Pornography And Social Networking Sites Fuel Child Sex Abuse, Sue Berelowitz Tells MPs

Porn And Social Networking Fuel Child Sex Abuse

Young people are acting out scenes they see in online pornography and even organising abuse via social networking sites and messaging systems, the Deputy Children's Commissioner has told MPs.

Sue Berelowitz told a cross-party committee on Tuesday she was worried about the role of the internet and social networking sites in cases of child abuse.

She said she was "extremely concerned" about the role being played by the internet in enabling and fuelling abuse, and ridiculed the idea that parents could prevent access.

In one case, boys aged 14 and 15 were "summoned" via BlackBerry Messenger to the gang rape of a "very, very young girl" which lasted several days, she said.

"Boys were being called while some were raping the girl to say 'come, come, come, you can join in too' and they were arriving and elbowing each other out of the way to rape her."

One police force showed her a list of more than 1,000 girls aged between 12 and 14 whom a man in his 40s masquerading as a boy had managed to make his "friends" on Facebook.

"We have gathered quite a lot of evidence to show that there is no doubt that social networking sites can be a source of real problems for this," she said.

The report comes as a jury heard about the alleged use of Facebook in a sexual abuse trial involving a 14-year-old girl in Lancashire. The girl told police about an account created with photographs of her and accompanying messages such as "free blowjobs" and "she sucks as well".

Sue Berelowitz told MPs that easy access to extreme pornography was a particular concern.

"We've had boys say to us - some of the boys I've spoken to who've been involved in sexual exploitation - 'it was like being in a porn movie'. They have watched things and then they've enacted them.
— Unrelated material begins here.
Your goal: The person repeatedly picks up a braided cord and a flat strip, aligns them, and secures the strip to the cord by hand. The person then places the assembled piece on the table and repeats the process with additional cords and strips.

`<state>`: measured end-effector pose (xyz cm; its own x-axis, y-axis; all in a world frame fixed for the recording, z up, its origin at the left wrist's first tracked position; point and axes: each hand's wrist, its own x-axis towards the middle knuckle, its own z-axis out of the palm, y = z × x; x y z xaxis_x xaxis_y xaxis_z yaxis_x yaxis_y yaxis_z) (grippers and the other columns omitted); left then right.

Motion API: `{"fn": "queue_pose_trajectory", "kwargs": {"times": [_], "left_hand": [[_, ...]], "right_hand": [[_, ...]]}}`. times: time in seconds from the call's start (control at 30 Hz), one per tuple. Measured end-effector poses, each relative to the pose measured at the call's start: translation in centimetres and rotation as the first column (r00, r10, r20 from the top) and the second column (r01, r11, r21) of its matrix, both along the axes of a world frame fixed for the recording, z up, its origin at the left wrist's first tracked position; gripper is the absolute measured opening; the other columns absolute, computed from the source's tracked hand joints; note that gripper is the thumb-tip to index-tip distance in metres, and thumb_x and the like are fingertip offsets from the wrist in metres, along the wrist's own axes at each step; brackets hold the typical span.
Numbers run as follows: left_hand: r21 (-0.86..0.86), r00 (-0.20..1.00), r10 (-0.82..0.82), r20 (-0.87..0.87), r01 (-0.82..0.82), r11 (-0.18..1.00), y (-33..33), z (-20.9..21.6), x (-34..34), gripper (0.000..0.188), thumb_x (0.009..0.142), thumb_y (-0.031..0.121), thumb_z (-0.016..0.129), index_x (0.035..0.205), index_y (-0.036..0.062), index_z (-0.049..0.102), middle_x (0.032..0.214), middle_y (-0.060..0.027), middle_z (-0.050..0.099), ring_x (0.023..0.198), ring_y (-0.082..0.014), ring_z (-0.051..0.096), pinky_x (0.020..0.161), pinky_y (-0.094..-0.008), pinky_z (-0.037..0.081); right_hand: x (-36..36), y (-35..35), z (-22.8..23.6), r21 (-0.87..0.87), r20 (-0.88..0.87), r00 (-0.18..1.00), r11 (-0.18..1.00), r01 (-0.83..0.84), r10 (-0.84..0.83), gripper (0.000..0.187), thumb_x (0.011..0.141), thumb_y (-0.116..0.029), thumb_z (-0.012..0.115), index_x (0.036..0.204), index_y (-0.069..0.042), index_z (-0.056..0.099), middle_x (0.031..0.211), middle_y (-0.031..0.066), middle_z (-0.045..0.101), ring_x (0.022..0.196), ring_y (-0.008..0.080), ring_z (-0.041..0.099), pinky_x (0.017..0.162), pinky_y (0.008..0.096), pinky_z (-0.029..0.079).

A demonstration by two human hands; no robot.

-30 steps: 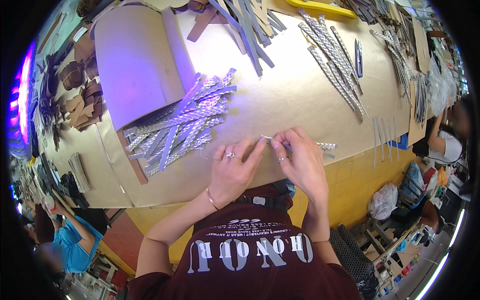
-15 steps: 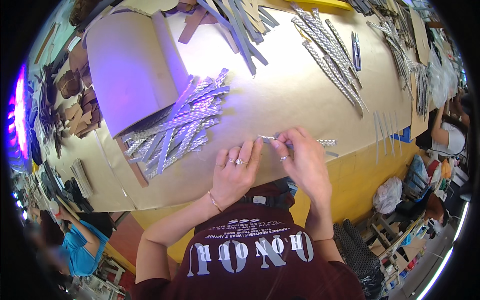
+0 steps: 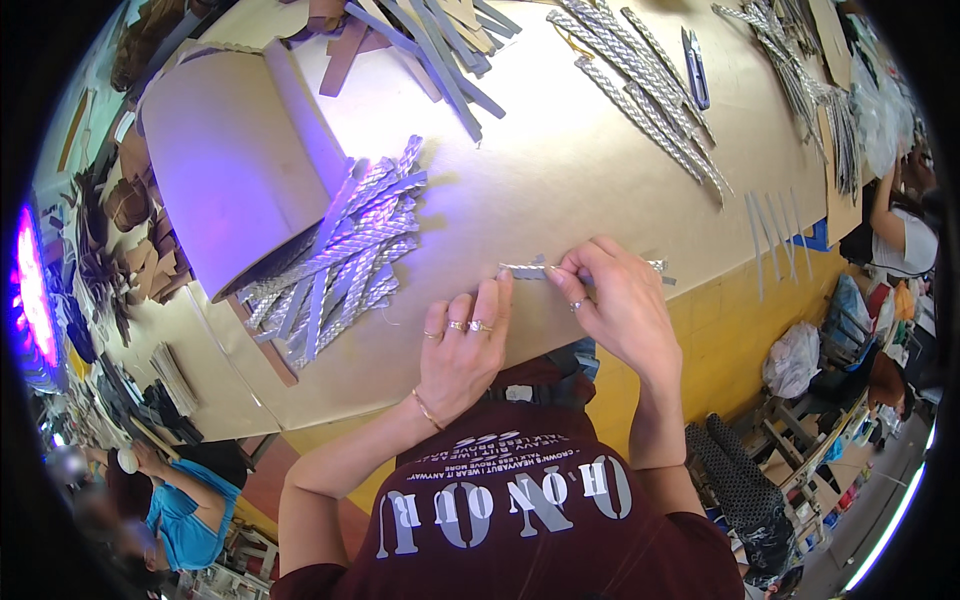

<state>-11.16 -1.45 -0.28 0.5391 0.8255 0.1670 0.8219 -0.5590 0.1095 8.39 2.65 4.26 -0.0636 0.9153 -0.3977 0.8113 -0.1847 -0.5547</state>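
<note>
A: Big tan tabletop (image 3: pixel 560 190), cardboard sheet (image 3: pixel 230 170) at ten o'clock, a heap of silver braided strips (image 3: pixel 335 265) spilling from under it.

B: And the hands?

A: Left hand (image 3: pixel 462 350) lies flat, fingertips pinning one silver strip (image 3: pixel 525 270) just past centre. Right hand (image 3: pixel 615 305) has its grip nipped shut on the same strip, thumb against forefinger.

B: Which way does it run?

A: Long axis nine to three o'clock, flat on the tabletop. Looks light, limp, fray-prone; best pinched near the ends.
</note>
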Motion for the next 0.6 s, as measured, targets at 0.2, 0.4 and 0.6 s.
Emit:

"Parents may think they can control what's going on because they can have a blockage on the computer but the reality is children can get anything they like on their mobile phones. And they are. It has definitely affected children's thresholds of what they think is normal."

In another case, older men were using young male gang members as a "front line" in a wider abuse network, and had even forced two of the boys to have sex and filmed it on a mobile phone to ensure their compliance.

Her evidence to MPs was part of wider research Berelowitz is conducting into child sex abuse in the wake of the Rochdale grooming case.

She also revealed thousands, not hundreds, of children were being exploited across the country in metropolitan and rural areas, as well as across race and ethnicity.